LSU fans made College World Series jello shot record look like child’s play
By Kristen Wong
The LSU Tigers baseball team has star pitcher Paul Skenes and… a bunch of alcoholic fans, apparently. They’re in college — can you blame them?
The LSU Tigers are on track to make a finals appearance in the College World Series this year, and their fans couldn’t be happier. They witnessed LSU’s shut-out against Tennessee in an elimination game on Tuesday in which the Tigers leaned on their aces like Paul Skenes and a reliable hitting corps, and they whooped for joy, maybe even climbed on tables Coyote Ugly-style. And while the night was young, they celebrated as any sports fan would by taking a truckload of shots.
For outside of college baseball stadiums, another fiery contest has been going on: the infamous Jell-O Shot Challenge.

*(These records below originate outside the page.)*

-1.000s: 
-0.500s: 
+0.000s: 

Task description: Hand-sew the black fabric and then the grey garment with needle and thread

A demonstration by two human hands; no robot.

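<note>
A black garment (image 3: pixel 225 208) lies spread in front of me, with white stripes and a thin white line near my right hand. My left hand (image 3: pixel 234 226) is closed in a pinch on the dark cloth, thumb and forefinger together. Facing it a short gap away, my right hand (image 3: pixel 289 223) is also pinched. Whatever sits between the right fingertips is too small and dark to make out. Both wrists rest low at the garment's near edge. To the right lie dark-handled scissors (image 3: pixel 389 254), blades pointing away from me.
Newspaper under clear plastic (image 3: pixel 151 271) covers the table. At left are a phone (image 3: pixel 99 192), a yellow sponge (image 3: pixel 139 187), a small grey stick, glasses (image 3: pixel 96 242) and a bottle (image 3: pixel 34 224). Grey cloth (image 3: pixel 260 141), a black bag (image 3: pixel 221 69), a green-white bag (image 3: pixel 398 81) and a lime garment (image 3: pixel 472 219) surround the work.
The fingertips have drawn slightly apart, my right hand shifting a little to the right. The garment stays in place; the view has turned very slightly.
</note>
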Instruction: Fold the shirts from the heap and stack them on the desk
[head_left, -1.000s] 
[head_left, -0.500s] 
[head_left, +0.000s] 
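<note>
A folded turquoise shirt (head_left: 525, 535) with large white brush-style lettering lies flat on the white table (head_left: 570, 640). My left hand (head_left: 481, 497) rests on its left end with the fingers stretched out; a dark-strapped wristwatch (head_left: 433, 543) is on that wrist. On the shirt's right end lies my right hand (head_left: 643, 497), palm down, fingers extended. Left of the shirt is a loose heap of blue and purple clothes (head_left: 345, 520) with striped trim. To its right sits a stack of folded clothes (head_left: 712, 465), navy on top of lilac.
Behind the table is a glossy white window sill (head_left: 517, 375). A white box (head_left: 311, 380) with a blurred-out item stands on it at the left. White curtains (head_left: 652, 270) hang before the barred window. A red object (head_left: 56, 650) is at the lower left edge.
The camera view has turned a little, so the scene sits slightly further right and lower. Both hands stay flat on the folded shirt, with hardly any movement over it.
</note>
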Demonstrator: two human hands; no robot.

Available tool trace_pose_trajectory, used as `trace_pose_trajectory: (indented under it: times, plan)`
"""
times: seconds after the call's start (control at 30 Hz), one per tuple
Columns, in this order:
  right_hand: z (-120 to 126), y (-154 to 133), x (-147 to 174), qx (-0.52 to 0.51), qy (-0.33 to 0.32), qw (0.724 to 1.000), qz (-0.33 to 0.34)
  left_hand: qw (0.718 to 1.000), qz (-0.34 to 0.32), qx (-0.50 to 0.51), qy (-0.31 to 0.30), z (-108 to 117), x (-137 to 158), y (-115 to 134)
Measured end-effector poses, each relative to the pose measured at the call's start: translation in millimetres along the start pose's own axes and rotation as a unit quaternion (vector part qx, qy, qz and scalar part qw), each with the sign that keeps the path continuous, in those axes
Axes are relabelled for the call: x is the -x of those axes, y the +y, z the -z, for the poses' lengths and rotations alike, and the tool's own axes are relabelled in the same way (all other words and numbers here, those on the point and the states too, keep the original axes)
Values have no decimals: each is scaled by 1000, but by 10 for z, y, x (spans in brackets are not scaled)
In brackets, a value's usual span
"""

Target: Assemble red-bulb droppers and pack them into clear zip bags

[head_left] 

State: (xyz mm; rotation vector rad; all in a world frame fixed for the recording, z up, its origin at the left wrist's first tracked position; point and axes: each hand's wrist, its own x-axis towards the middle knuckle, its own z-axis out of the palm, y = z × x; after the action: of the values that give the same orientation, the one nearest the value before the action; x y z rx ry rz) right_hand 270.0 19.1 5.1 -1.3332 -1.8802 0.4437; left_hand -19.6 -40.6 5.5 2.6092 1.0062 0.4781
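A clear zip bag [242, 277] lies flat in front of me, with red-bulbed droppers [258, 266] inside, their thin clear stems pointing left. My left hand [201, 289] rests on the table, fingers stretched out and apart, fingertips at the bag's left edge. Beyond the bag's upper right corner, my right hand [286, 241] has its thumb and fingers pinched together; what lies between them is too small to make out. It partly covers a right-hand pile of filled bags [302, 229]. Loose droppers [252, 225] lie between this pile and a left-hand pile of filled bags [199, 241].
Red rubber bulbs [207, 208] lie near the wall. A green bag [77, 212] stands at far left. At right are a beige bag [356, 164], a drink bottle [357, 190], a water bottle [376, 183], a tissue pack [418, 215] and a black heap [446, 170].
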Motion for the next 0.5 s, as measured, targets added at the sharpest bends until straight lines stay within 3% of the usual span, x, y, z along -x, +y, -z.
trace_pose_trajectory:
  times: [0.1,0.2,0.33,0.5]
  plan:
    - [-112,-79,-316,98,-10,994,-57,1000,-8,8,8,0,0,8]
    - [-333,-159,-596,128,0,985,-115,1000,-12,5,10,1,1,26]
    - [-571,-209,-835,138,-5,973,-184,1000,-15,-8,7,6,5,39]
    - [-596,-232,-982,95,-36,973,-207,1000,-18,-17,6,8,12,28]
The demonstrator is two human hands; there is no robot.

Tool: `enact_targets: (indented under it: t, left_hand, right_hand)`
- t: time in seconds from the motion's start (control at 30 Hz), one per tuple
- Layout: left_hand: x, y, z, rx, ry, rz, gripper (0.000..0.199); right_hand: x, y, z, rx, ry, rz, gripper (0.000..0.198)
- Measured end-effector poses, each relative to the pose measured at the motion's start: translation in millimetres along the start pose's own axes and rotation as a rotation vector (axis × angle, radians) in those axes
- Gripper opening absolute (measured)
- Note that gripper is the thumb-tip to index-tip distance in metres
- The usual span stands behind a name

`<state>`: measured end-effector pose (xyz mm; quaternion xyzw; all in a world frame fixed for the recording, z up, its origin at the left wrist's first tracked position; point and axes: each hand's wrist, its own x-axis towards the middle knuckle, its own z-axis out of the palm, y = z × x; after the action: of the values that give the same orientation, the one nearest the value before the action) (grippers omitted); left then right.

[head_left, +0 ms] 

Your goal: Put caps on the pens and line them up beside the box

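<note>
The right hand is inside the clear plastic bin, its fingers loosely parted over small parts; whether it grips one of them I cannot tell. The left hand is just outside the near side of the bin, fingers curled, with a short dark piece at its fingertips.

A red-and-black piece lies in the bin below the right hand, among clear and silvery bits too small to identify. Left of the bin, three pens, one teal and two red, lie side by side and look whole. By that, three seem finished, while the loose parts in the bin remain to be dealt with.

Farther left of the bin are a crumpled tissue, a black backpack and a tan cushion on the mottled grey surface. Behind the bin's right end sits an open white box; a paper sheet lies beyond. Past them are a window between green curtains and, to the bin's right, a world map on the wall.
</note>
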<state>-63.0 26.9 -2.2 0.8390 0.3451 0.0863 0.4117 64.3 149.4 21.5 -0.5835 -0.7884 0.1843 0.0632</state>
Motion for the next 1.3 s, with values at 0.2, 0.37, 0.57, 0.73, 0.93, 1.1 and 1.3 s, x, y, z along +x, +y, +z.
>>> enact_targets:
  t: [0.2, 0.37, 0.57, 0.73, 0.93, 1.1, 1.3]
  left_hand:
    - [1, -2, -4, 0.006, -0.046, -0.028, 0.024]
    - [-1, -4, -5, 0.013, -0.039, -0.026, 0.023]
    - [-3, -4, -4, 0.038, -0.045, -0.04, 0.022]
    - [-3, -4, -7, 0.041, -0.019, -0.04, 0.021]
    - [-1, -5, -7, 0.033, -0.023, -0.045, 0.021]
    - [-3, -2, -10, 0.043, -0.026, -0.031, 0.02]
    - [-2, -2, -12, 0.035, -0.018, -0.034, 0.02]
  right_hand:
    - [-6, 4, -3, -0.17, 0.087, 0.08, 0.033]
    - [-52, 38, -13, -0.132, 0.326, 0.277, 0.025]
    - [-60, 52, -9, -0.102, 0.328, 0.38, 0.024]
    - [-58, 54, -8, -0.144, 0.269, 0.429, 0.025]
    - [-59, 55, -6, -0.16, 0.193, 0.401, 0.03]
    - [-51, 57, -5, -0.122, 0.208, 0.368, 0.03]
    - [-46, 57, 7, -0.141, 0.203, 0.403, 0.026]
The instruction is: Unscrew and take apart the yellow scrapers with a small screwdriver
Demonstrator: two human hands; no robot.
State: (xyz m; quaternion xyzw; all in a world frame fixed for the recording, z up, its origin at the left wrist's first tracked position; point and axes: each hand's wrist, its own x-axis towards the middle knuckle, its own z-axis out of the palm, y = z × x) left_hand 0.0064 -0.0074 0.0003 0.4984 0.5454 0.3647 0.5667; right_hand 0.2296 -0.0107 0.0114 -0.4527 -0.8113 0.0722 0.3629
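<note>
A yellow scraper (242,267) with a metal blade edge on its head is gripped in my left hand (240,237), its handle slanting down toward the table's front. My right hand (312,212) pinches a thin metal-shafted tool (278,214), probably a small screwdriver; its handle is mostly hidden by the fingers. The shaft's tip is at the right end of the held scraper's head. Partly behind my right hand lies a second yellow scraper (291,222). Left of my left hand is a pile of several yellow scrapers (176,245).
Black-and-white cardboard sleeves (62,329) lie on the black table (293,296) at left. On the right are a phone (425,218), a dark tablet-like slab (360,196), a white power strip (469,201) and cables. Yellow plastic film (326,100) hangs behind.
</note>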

A proud staple of the NCAA men’s baseball tournament, the Jell-O Shot Challenge is hosted by Rocco’s Pizza and Cantina in Omaha, Nebraska. It’s a pretty self-explanatory competition: the more Jell-O shots fans buy, the more points their team gets. Each shot (which costs $5) counts as a point, and the fanbase with the most points at the end of the tournament wins.
Ole Miss fans bought a record-setting 18,777 shots last year when their team won their first championship. This time, LSU fans are spanking it out of the park, setting a new record as of Tuesday afternoon: 22,462 shots.
LSU fans are raging alcoholics in this year’s College World Series
Someone please check on LSU fans and make sure they’re okay.
Wake Forest has the second-most shots with 6,582, but none of the seven other teams come close to LSU’s stomach-curdling record. Anyone who’s taken a Jell-O shot before know it’s not as gag-inducing as a normal shot of liquor, but doctors everywhere cringe thinking about how much sugar is going into each fan’s system.
The hangover hasn’t started to hit the LSU Tigers, who will face their biggest challenge on Wednesday night against top-seeded Wake Forest University in the semifinal round of the College World Series.
LSU will have hordes of buzzed and plastered fans alike cheering them on from a little watering hole in Nebraska, albeit the inebriated, slurring shouts of “Go Tigers!” won’t guarantee them the win. The Demon Deacons, who beat LSU 3-2 earlier in the tournament (it’s a double elimination format) and boast a 9-1 record in the postseason, are clearly the favorites in this matchup.
Can the Tigers channel their inner gelatin globbiness and bounce back to snatch a win away from Wake Forest? May the drunken power of 22,000 Jell-O shots and counting send them stumbling into the College World Series finals.